Chi ha avuto necessità di rivolgersi ad un ufficio pubblico o privato per il disbrigo di una pratica, ha senz’atro notato il differente stile di chi è preposto a ricevere il pubblico. Nel primo caso l’educazione, la professionalità, la cortesia sono di casa, nel secondo incontrare un impiegato con questi requisiti è come trovare una mosca bianca, con le dovute, sacrosante eccezioni. Ma poiché l’eccezione conferma la regola. tirando le somme gli uffici pubblici non fanno bella mostra di sé in quanto a gentilezza e cortesia e talvolta persino a professionalità nei rapporti con gli utenti.
Si spazia in questi casi dal mutismo, al tono infastidito, peraltro nemmeno tanto simulato, all’ostracismo dichiarato, per finire all’insolenza.
L’utente che ben conosce la psicologia dell’impiego pubblico, in genere s’accosta con rispetto e deferenza se non addirittura con timore, il che non agevola di certo l’approccio. Presentarsi “col berretto in mano”, un modo educato di chiedere, talvolta è scambiato per debolezza o timore, con la conseguenza che sul povero malcapitato si apre un inaspettato fuoco d’artiglieria.

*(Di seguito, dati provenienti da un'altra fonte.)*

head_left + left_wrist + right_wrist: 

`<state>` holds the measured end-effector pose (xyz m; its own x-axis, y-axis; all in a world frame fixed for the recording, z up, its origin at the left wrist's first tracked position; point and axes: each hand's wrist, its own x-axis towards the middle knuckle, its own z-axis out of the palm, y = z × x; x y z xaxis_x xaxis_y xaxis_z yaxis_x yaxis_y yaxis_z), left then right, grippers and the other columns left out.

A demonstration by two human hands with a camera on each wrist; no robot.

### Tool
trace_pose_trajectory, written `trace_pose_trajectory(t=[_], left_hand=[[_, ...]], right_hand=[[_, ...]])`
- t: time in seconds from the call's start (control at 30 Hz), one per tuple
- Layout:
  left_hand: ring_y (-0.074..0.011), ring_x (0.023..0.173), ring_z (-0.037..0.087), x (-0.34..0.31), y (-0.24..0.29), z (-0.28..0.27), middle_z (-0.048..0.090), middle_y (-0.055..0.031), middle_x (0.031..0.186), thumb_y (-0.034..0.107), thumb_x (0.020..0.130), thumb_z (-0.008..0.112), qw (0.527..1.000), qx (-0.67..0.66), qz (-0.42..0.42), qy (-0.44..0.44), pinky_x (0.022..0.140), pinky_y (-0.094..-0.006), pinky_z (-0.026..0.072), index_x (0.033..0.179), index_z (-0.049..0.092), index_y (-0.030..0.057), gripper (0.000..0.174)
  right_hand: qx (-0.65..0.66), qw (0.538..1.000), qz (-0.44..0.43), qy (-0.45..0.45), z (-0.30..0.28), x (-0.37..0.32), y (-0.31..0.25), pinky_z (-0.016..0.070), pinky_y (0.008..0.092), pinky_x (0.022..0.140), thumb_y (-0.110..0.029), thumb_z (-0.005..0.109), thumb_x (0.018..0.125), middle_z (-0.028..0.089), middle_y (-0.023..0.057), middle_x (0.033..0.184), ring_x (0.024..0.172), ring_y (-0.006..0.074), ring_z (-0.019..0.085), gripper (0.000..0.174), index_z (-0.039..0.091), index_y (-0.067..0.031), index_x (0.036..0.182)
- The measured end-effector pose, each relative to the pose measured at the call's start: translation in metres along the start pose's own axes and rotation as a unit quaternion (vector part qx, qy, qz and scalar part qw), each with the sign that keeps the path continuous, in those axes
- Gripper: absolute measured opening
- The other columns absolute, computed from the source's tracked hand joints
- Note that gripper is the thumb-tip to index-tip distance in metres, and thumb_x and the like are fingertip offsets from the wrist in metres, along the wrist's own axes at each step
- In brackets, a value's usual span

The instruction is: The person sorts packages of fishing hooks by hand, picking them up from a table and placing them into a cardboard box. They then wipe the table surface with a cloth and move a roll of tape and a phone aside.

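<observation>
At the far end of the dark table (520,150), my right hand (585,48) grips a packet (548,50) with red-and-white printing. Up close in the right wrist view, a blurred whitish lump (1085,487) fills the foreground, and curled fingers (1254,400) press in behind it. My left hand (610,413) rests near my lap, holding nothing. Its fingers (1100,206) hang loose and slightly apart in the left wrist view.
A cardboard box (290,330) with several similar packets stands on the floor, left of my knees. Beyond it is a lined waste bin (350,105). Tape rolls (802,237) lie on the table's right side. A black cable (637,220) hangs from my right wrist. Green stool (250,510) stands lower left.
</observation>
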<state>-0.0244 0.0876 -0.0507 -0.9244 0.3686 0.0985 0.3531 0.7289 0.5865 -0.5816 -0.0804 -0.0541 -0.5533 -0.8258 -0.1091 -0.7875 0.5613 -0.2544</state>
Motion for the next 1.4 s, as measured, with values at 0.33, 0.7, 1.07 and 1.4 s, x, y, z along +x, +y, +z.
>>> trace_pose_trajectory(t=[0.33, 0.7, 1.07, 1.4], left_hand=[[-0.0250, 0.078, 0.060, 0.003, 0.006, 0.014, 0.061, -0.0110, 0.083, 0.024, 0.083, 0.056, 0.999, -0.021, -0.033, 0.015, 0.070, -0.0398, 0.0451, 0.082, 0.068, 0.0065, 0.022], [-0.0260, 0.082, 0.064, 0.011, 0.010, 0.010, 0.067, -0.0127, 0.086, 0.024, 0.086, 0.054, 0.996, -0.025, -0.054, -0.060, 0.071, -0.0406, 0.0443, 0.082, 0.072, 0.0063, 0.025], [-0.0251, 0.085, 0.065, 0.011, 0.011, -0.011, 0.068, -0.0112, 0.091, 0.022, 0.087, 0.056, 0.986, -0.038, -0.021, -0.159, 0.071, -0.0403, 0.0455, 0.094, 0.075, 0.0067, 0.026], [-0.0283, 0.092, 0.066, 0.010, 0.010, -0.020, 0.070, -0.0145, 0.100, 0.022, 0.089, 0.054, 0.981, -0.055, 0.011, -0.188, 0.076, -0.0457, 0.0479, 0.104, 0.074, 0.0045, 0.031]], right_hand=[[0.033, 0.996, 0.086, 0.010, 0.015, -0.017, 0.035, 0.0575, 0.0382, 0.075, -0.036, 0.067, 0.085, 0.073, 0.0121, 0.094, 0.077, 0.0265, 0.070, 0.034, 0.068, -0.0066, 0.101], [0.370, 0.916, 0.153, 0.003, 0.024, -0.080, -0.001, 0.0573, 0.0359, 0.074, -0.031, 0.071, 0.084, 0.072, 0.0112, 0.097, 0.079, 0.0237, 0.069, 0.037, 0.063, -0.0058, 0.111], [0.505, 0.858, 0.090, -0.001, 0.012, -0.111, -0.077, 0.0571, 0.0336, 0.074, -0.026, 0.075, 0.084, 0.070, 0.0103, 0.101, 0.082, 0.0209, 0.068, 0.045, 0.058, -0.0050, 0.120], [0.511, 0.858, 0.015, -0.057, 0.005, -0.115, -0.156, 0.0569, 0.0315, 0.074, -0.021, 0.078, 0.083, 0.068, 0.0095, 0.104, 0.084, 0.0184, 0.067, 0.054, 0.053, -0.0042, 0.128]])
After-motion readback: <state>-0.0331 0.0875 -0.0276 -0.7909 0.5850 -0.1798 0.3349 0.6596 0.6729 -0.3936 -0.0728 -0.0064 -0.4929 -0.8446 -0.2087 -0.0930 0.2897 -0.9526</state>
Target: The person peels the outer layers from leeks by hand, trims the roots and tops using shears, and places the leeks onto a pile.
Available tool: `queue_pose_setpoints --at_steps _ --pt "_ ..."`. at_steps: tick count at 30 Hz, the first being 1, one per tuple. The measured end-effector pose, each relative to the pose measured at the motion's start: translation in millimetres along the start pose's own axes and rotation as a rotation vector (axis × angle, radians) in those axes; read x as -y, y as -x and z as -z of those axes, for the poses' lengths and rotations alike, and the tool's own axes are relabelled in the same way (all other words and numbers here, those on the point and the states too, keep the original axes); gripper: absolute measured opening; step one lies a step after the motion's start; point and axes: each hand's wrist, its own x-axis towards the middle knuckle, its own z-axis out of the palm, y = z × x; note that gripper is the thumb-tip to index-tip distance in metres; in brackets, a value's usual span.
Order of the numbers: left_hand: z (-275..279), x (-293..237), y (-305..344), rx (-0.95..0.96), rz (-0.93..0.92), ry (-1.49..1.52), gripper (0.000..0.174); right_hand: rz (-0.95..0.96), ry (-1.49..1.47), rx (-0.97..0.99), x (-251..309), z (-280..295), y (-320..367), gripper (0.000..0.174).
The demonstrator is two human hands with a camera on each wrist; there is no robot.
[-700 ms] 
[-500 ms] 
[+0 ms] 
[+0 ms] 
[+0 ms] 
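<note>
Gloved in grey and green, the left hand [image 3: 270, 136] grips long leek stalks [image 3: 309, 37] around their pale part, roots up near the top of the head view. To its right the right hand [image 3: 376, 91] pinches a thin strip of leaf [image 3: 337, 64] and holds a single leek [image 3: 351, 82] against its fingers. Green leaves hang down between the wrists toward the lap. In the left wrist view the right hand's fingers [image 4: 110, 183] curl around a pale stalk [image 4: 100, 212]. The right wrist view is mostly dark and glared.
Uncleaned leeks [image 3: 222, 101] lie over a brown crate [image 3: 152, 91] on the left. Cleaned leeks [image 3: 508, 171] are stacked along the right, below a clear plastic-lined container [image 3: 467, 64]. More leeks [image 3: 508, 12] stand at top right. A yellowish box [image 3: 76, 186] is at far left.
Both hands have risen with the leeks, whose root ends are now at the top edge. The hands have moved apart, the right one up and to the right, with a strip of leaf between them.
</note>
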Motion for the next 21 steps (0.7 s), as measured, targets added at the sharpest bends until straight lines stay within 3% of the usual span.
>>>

In certi uffici, una domanda è ammessa, due sono troppe, tre sono l’anticamera dell’espulsione.
La differente condotta tra privato e pubblico sta soprattutto nella difesa di cui dispone l’impiegato pubblico, forte del sindacato che lo rappresenta, prerogativa che manca nel settore privato. Conseguenza di questa cattiva prassi generalizzata è la ricerca “dell’amico”. “Le porto i saluti del dr………….il quale mi ha consigliato di rivolgermi a Lei per………” è la premessa che apre la porta… In questi casi, La cortesia diventa un obbligo, la pratica si trova e talvolta pesino la soluzione del problema.
Se così è, mi chiedo: che differenza passa tra chi si rivolge ad un “mammasantissima”, non disponendo d’amicizie più idonee, per risolvere un problema che lo tormenta e chi si rivolge all’amico di famiglia o al conoscente influente per risolvere il suo? In entrambi i comportamenti si ravvisa il concetto di “mafiosità”.
Quando la cortesia, la disponibilità, che sono o devono esser un obbligo, si trasformano in ostracismo o sopruso, diventano necessarie le ricette per arginarla… Il benpensante che non ha gli strumenti adeguati per essere ascoltato scopre l’antidoto “nella raccomandazione” un aiuto che neutralizzi l’altrui volontà di sopraffare o di sottrarsi al proprio dovere. Da qui a rivolgersi “all’amico” per ritrovare un’auto rubata, il percorso è breve. Non importa se nel primo caso l’intervento dell’amico è gratuito ( ma può anche non esserlo) e nel secondo prezzolato. Quel che si evidenzia in entrambi i casi è la convinzione che per ottenere un proprio diritto è necessario l’intervento esterno, una forza pari o superiore alla resistenza da rimuovere. Questo germe si definisce “mafiosità” un’erba infestante che alligna nell’animo, facendo ritenere normale e necessario un atto, un comportamento di per sé riprovevole.
Un’esperienza personale. A Napoli sul Ponte della Sanità mi fu sottratta dall’auto una borsa con documenti. Mi precipitai in caserma per denunziare l’accaduto. Risposta : Torni domani Mi ricordai che in quella zona, come primario di un reparto dell’ospedale operava un mio carissimo amico. Grazie al suo intervento (per motivi professionali conosceva “ il referente” della zona) ebbi, entro un’ora dall’accaduto, i miei documenti ( senza cartella di pelle) accompagnati dalle scuse e da un ottimo caffé napoletano.
Mi salvò, in quell’occasione, lo confesso, la mia abitudine mentale “al sistema”, tipica di chi la mafiosià nel nostro corpo sociale la respira tutti i giorni.